Exercise:
Everything from the line containing "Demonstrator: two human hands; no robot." to the end of the listing is to be set down exactly, both ends included, and nothing before it.
-- Data block follows --
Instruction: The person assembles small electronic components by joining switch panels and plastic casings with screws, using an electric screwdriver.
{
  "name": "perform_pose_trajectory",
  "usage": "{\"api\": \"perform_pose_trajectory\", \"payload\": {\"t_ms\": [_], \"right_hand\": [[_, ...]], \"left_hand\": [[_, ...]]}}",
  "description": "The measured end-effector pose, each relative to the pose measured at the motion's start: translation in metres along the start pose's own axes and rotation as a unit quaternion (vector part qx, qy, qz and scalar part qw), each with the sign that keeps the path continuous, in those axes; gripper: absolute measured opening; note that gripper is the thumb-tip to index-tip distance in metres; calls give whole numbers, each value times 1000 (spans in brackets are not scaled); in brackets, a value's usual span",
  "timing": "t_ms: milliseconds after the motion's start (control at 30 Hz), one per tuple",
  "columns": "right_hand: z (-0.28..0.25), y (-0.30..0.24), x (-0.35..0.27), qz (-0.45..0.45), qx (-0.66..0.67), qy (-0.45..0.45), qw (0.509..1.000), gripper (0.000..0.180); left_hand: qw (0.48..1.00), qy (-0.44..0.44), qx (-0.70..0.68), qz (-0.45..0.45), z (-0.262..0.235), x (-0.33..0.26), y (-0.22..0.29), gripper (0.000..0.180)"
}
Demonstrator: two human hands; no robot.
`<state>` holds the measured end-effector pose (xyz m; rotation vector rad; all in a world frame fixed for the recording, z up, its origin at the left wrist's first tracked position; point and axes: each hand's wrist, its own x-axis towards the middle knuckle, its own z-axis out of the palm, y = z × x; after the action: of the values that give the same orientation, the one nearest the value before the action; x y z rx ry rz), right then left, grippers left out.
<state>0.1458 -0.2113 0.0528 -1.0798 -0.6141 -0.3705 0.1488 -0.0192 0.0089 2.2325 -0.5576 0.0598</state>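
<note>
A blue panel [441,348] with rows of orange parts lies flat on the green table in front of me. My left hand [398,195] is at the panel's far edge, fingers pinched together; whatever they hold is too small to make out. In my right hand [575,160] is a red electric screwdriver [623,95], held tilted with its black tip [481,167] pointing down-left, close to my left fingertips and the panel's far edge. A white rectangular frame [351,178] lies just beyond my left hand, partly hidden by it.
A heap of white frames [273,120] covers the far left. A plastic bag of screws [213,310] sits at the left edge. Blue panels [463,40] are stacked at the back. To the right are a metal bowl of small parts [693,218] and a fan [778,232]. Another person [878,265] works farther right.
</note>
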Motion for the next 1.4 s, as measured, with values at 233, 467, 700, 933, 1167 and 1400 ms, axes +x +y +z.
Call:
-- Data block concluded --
Response area:
Demonstrator: two human hands; no robot.
`<state>` holds the measured end-effector pose (xyz m; rotation vector rad; all in a world frame fixed for the recording, z up, its origin at the left wrist's first tracked position; point and axes: each hand's wrist, its own x-axis towards the middle knuckle, its own z-axis out of the palm, y = z × x; after the action: of the values that give the same orientation, the one nearest the value before the action; x y z rx ry rz), right then left, grippers left out.
<state>0.1458 -0.2113 0.0528 -1.0798 -0.6141 -0.3705 0.1488 -0.0192 0.0089 2.2325 -0.5576 0.0598</state>
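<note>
A blue panel [441,348] with rows of orange parts lies flat on the green table in front of me. My left hand [398,195] is at the panel's far edge, fingers pinched together; whatever they hold is too small to make out. In my right hand [575,160] is a red electric screwdriver [623,95], held tilted with its black tip [481,167] pointing down-left, close to my left fingertips and the panel's far edge. A white rectangular frame [351,178] lies just beyond my left hand, partly hidden by it.
A heap of white frames [273,120] covers the far left. A plastic bag of screws [213,310] sits at the left edge. Blue panels [463,40] are stacked at the back. To the right are a metal bowl of small parts [693,218] and a fan [778,232]. Another person [878,265] works farther right.
</note>
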Motion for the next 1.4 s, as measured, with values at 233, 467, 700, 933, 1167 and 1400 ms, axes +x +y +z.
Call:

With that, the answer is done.